The news comes ahead of the property group’s virtual capital markets presentation for analysts and investors later today (19 October). 

At the presentation, CEO Mark Allan and senior management will “explain the future strategic direction for the company and their priorities to create value for all stakeholders”.

Allan said: “Today we are setting out a strategy that makes the most of Landsec’s strengths and positions the business for growth. It will build on existing areas of competitive advantage.

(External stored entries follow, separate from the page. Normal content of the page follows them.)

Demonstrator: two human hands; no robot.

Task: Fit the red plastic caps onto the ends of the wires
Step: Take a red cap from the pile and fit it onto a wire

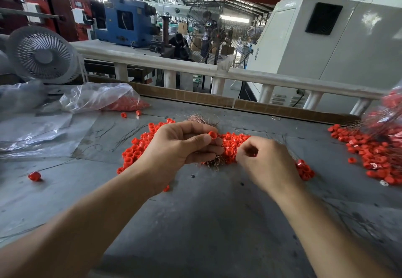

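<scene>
Left hand (178,145) pinches a red cap (212,134) above the cap pile (232,145) mid-frame; right hand (266,160) curled, its grip contents unclear; plastic bag (97,97) upper left.

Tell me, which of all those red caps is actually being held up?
The red cap pinched at the fingertips of the left hand, raised above the pile of caps; the others lie loose on the table.
</scene>
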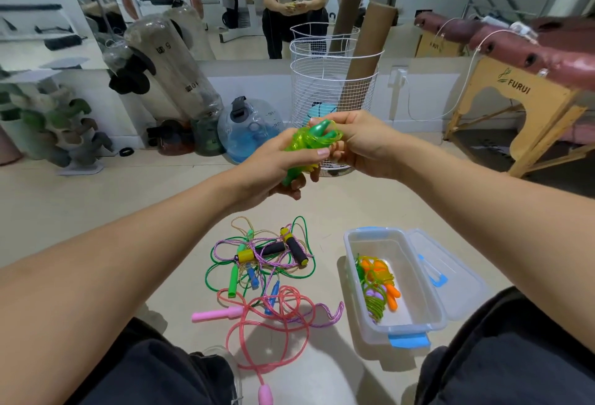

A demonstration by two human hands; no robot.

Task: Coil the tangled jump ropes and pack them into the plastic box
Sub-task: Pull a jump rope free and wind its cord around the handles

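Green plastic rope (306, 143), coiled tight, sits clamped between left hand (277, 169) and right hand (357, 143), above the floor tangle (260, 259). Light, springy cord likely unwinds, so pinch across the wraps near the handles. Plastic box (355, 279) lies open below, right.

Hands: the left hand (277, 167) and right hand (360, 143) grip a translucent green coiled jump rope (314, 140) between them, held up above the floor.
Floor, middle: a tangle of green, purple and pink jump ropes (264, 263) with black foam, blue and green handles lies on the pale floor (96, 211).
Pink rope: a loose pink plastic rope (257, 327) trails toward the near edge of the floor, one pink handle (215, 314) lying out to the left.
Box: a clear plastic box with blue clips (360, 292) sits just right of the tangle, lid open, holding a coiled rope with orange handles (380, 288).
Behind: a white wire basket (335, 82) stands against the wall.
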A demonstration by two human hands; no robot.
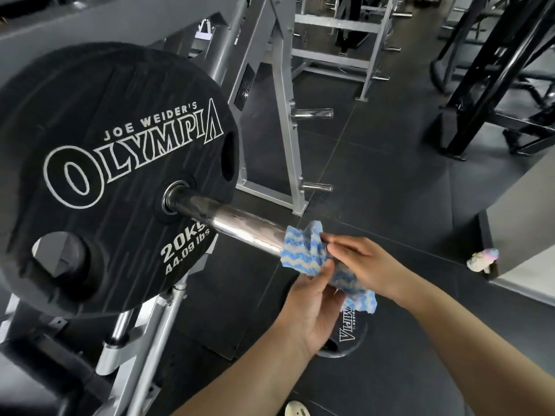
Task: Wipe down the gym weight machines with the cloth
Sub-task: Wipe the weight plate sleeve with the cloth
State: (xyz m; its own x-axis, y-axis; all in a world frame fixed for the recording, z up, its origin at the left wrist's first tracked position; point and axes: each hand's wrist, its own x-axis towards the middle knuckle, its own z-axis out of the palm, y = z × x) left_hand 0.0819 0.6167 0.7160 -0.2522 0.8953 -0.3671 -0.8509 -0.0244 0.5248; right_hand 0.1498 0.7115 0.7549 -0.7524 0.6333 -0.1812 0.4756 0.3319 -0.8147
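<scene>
A blue and white striped cloth (303, 253) is wrapped over the end of a chrome weight sleeve (234, 223). The sleeve sticks out toward me from a black 20 kg Olympia plate (114, 163) on the grey weight machine (150, 331). My right hand (369, 265) lies over the cloth from the right with fingers stretched along it. My left hand (312, 307) comes from below, its thumb and fingers pinching the cloth's lower edge. The sleeve's tip is hidden under the cloth and hands.
A second Olympia plate (348, 334) lies flat on the dark rubber floor under my hands. A grey plate rack (285, 124) with chrome pegs stands behind. Black machine frames (486, 85) fill the upper right. Another rag (483, 261) lies by a grey platform edge.
</scene>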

It will position the business to benefit from long-term macro trends.

“And it will be built around a clear, authentic purpose so that it delivers value not just for shareholders but for all stakeholders.”

As part of its new growth strategy, the group said it plans to optimise its central London business through targeted capital recycling and fund investment.  

It added that it will also concentrate on enhanced returns through “significant” investment in mixed use urban opportunities, both from within its current portfolio and through new investments in London and other major UK cities.

In a statement, Landsec said: “Landsec has a proven track record of creating, and the potential to add, significant value through its portfolio and activities. We will therefore prioritise delivering above market total returns through the cycle. 

“Income will be an important component of our property returns but we do not believe it should be the key driver. This approach will enable us to increase our focus on delivering true value creation. Delivering our strategy will involve taking more operational risk and this will be offset through lower levels of financial gearing.”